GOAL OF THE EXERCISE → Please repeat the listing in its entirety, without any alteration.

DATASET EXTRACT →
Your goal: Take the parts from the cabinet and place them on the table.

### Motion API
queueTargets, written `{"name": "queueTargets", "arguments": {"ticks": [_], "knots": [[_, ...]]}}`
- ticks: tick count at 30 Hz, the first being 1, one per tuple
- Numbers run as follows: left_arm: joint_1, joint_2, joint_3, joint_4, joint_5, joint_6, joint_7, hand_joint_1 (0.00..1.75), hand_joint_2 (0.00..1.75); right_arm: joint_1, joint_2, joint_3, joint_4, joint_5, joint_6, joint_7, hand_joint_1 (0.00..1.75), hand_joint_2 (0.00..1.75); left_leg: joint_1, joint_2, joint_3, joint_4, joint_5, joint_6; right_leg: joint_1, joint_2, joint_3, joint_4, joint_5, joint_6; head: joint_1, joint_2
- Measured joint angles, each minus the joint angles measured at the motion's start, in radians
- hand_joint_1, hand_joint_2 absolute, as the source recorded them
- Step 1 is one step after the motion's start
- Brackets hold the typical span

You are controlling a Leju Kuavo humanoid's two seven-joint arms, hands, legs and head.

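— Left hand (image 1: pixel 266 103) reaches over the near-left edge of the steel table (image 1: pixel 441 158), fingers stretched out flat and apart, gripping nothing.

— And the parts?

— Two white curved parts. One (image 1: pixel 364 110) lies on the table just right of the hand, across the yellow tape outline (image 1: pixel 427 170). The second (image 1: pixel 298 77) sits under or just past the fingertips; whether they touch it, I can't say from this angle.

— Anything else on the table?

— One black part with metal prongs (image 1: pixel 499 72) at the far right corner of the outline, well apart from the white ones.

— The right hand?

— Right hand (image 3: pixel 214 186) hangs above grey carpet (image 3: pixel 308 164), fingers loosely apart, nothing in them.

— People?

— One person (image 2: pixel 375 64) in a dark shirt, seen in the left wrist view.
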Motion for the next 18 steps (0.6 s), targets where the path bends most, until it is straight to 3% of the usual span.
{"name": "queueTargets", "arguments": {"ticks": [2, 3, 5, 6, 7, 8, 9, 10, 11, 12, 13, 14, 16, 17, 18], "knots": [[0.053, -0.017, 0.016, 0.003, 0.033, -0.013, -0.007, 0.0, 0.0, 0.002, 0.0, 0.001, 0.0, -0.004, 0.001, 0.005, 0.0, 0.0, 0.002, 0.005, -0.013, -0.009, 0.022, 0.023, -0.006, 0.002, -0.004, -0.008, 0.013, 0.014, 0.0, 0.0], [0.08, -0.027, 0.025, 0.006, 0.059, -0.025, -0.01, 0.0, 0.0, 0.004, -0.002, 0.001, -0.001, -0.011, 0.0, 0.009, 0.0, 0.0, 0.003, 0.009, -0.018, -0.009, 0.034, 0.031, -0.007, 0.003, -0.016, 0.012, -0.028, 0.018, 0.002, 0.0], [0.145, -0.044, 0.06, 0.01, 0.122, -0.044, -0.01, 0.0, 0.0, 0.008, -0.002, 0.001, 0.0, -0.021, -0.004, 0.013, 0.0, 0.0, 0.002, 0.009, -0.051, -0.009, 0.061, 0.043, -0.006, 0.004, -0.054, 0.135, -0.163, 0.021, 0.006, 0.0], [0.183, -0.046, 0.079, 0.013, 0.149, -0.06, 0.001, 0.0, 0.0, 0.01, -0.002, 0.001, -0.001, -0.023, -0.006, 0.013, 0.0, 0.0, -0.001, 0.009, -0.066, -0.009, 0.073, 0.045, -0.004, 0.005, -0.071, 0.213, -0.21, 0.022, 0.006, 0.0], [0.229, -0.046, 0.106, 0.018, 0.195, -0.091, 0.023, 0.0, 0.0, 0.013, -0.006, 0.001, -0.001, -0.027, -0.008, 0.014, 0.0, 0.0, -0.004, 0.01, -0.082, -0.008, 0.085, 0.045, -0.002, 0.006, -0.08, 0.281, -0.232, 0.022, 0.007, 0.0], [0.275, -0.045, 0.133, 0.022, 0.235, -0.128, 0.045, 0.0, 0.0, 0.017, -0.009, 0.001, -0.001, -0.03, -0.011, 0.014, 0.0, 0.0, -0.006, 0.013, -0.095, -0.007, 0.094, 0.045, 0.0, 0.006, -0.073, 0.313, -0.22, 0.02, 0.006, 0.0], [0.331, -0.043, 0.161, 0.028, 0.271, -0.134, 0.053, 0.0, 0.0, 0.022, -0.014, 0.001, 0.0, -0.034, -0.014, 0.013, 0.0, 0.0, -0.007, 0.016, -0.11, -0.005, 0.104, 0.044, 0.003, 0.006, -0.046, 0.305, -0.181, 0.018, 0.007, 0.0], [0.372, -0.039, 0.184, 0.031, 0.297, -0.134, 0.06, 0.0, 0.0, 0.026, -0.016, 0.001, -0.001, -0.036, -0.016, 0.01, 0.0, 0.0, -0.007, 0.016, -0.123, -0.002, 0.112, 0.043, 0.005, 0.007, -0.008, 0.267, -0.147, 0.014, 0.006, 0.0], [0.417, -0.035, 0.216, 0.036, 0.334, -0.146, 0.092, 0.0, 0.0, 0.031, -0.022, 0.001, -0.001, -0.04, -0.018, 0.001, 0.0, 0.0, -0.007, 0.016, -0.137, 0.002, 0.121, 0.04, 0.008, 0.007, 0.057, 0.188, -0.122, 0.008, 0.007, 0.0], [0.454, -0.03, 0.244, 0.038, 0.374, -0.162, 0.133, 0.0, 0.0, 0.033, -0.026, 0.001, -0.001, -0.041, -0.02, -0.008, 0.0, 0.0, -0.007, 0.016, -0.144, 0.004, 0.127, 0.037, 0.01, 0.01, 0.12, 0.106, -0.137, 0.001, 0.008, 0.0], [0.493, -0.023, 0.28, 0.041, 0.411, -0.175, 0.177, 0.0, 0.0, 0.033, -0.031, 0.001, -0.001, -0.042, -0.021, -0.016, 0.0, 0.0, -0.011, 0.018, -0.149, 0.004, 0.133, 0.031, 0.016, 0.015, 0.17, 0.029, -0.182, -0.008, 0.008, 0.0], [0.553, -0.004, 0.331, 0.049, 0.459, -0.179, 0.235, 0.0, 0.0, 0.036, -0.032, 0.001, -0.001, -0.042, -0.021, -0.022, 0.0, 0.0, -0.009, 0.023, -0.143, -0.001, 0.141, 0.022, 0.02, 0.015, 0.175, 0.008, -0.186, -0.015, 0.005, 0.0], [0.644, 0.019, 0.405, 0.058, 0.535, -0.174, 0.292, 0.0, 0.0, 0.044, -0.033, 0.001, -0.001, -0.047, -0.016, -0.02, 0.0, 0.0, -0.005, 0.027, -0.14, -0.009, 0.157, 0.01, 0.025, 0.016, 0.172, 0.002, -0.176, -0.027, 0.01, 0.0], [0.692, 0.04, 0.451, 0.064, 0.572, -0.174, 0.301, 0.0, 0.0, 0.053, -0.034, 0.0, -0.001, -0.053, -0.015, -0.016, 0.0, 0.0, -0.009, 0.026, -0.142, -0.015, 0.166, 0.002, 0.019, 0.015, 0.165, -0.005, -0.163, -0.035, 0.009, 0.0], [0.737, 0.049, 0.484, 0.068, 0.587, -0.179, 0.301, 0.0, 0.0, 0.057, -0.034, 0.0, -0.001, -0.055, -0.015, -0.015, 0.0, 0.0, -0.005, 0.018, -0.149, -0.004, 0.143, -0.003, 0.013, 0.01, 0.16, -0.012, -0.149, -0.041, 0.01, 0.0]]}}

RESPONSE TO THIS TASK →
Your goal: Take the parts from the cabinet and place them on the table.

### Motion API
queueTargets, written `{"name": "queueTargets", "arguments": {"ticks": [_], "knots": [[_, ...]]}}`
- ticks: tick count at 30 Hz, the first being 1, one per tuple
- Numbers run as follows: left_arm: joint_1, joint_2, joint_3, joint_4, joint_5, joint_6, joint_7, hand_joint_1 (0.00..1.75), hand_joint_2 (0.00..1.75); right_arm: joint_1, joint_2, joint_3, joint_4, joint_5, joint_6, joint_7, hand_joint_1 (0.00..1.75), hand_joint_2 (0.00..1.75); left_leg: joint_1, joint_2, joint_3, joint_4, joint_5, joint_6; right_leg: joint_1, joint_2, joint_3, joint_4, joint_5, joint_6; head: joint_1, joint_2
- Measured joint angles, each minus the joint angles measured at the motion's start, in radians
- hand_joint_1, hand_joint_2 absolute, as the source recorded them
- Step 1 is one step after the motion's start
- Brackets hold the typical span

You are controlling a Leju Kuavo humanoid's two seven-joint arms, hands, legs and head.

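— Left hand (image 1: pixel 266 103) reaches over the near-left edge of the steel table (image 1: pixel 441 158), fingers stretched out flat and apart, gripping nothing.

— And the parts?

— Two white curved parts. One (image 1: pixel 364 110) lies on the table just right of the hand, across the yellow tape outline (image 1: pixel 427 170). The second (image 1: pixel 298 77) sits under or just past the fingertips; whether they touch it, I can't say from this angle.

— Anything else on the table?

— One black part with metal prongs (image 1: pixel 499 72) at the far right corner of the outline, well apart from the white ones.

— The right hand?

— Right hand (image 3: pixel 214 186) hangs above grey carpet (image 3: pixel 308 164), fingers loosely apart, nothing in them.

— People?

— One person (image 2: pixel 375 64) in a dark shirt, seen in the left wrist view.
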Motion for the next 18 steps (0.6 s), targets where the path bends most, until it is straight to 3% of the usual span.
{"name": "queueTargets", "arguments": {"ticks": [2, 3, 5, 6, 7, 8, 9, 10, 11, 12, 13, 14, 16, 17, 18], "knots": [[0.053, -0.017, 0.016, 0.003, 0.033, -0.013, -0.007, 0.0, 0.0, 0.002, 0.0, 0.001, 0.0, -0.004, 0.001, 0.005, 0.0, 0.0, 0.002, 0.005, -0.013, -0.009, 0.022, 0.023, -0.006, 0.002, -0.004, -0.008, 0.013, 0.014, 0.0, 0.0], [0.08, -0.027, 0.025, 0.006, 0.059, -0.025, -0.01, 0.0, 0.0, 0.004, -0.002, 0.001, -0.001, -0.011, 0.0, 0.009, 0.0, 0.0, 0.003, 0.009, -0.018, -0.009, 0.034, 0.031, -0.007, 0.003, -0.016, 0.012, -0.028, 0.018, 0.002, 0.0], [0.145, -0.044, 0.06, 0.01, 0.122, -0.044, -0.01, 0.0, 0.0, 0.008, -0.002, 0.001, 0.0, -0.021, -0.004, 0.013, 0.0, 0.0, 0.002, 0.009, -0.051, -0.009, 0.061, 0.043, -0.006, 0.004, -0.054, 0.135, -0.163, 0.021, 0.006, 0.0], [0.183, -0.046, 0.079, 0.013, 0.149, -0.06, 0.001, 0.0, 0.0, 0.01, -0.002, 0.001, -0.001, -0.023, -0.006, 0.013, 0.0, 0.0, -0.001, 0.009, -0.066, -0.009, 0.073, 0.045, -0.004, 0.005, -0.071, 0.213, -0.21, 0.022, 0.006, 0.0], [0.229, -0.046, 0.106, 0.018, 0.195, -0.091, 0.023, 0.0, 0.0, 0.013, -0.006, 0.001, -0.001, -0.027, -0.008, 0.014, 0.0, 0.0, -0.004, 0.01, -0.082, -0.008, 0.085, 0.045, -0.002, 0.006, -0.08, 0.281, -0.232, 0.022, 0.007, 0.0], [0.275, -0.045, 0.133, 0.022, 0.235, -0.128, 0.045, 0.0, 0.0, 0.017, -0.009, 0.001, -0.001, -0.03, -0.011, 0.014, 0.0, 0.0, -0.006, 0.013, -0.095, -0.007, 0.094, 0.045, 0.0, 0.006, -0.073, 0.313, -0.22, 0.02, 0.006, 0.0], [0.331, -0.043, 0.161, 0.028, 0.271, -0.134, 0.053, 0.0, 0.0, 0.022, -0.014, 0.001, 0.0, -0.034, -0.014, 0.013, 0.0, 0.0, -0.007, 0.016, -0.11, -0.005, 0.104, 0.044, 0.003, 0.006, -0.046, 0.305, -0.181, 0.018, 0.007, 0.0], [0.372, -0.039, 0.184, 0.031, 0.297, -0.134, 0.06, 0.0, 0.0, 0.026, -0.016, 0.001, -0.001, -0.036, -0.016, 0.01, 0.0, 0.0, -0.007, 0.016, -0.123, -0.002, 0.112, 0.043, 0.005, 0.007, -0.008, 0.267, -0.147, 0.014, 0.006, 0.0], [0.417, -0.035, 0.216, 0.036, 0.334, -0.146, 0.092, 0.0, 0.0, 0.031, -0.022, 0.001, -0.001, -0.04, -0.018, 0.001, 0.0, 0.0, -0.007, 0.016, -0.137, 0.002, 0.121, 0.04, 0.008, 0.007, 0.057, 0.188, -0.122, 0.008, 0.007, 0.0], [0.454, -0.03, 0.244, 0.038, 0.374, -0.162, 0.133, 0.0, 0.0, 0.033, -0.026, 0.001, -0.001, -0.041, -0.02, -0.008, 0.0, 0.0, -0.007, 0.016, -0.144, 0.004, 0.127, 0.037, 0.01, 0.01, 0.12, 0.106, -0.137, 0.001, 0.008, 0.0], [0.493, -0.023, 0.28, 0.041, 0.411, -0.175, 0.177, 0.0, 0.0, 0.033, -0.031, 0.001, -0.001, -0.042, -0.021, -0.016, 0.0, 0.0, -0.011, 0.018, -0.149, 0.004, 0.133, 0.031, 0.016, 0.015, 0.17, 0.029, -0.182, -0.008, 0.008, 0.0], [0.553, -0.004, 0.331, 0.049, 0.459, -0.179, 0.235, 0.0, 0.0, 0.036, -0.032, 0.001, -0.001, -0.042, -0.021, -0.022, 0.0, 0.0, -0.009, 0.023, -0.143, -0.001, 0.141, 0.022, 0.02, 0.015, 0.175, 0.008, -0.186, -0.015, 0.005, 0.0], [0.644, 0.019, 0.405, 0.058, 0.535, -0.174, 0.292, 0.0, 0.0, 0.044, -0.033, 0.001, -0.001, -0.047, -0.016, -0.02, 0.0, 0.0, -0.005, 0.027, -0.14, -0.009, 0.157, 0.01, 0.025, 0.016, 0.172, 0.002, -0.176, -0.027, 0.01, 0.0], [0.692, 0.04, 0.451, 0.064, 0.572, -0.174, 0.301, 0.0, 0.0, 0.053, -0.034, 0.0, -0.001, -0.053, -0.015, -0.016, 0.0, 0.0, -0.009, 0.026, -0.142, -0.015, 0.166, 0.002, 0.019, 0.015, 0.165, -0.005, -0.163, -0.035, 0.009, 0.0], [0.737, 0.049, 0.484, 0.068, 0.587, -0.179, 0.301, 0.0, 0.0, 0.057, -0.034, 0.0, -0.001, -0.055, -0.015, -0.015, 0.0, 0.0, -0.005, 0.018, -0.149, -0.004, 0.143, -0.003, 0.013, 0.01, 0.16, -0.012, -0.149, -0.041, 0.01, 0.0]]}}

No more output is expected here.